*Aim of the exercise*.
The records below are split into lines. How many of those lines contain the string "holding"? Reply with the number only.

::::

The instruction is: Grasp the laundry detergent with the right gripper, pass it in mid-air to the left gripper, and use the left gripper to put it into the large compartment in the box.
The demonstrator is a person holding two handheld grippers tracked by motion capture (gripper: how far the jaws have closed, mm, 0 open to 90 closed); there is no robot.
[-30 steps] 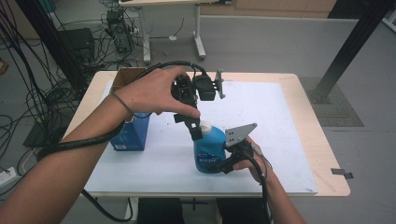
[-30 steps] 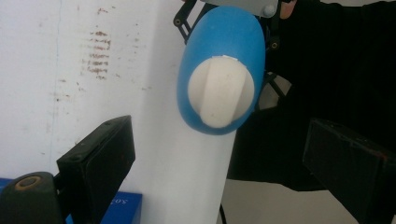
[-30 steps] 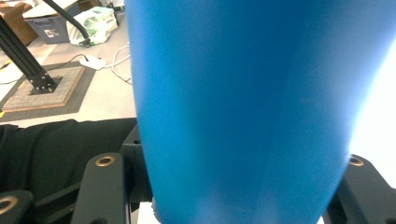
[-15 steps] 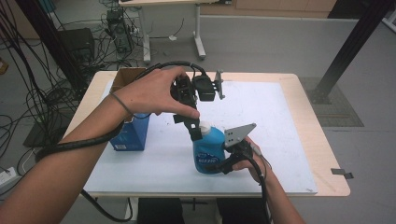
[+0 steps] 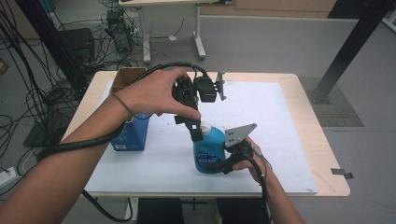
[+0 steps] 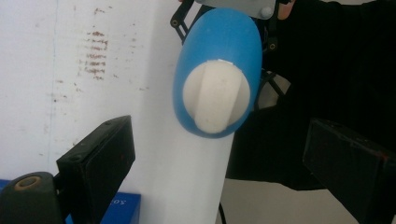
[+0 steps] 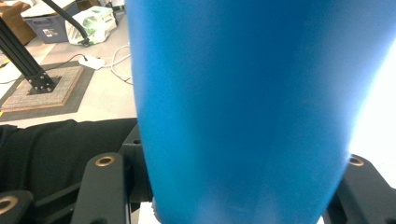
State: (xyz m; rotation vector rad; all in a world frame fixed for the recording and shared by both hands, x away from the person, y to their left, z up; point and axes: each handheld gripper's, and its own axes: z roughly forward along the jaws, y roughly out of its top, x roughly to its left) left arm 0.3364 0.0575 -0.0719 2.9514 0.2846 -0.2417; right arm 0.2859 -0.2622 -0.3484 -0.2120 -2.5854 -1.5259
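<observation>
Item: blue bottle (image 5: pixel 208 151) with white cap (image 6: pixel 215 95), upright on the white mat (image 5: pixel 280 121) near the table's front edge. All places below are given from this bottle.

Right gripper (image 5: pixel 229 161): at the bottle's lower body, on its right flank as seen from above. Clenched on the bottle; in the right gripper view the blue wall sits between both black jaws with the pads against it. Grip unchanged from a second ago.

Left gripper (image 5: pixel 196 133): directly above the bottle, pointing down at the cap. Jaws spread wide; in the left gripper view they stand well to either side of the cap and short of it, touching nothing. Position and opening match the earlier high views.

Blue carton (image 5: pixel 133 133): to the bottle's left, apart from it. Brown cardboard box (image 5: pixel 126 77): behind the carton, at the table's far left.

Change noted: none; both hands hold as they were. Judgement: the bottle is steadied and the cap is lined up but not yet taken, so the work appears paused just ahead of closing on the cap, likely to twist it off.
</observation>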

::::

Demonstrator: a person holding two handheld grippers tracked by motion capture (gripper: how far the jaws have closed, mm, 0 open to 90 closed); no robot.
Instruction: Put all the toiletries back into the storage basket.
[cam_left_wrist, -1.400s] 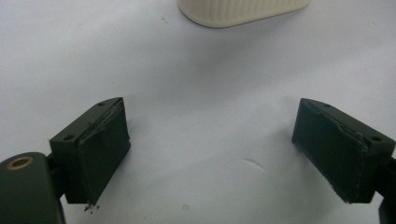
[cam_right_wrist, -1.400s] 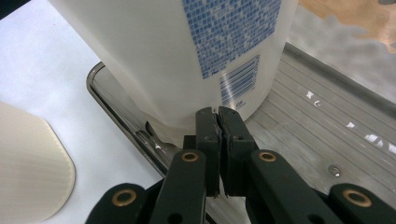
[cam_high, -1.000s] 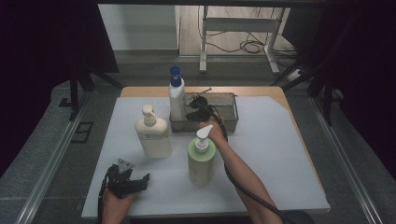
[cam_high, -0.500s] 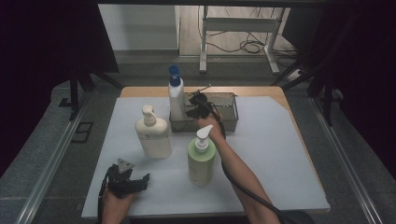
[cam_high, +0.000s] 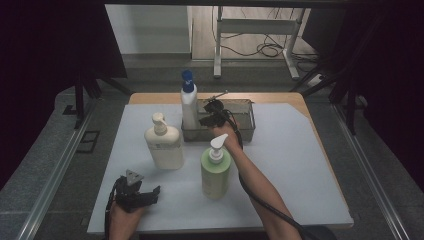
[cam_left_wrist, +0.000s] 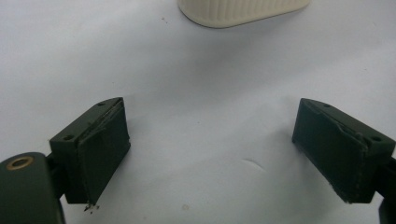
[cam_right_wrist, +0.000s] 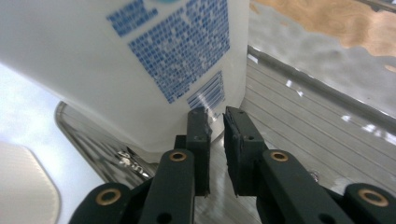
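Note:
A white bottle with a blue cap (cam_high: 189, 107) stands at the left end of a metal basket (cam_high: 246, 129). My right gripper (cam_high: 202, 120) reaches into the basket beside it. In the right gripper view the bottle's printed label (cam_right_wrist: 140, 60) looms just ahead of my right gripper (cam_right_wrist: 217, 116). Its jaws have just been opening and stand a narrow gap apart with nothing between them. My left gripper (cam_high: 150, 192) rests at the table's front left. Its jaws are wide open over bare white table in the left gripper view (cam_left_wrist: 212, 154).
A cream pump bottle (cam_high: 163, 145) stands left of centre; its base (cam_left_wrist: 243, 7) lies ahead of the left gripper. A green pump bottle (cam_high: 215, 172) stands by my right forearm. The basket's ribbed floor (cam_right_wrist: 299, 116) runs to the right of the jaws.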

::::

*Finished exercise*.
2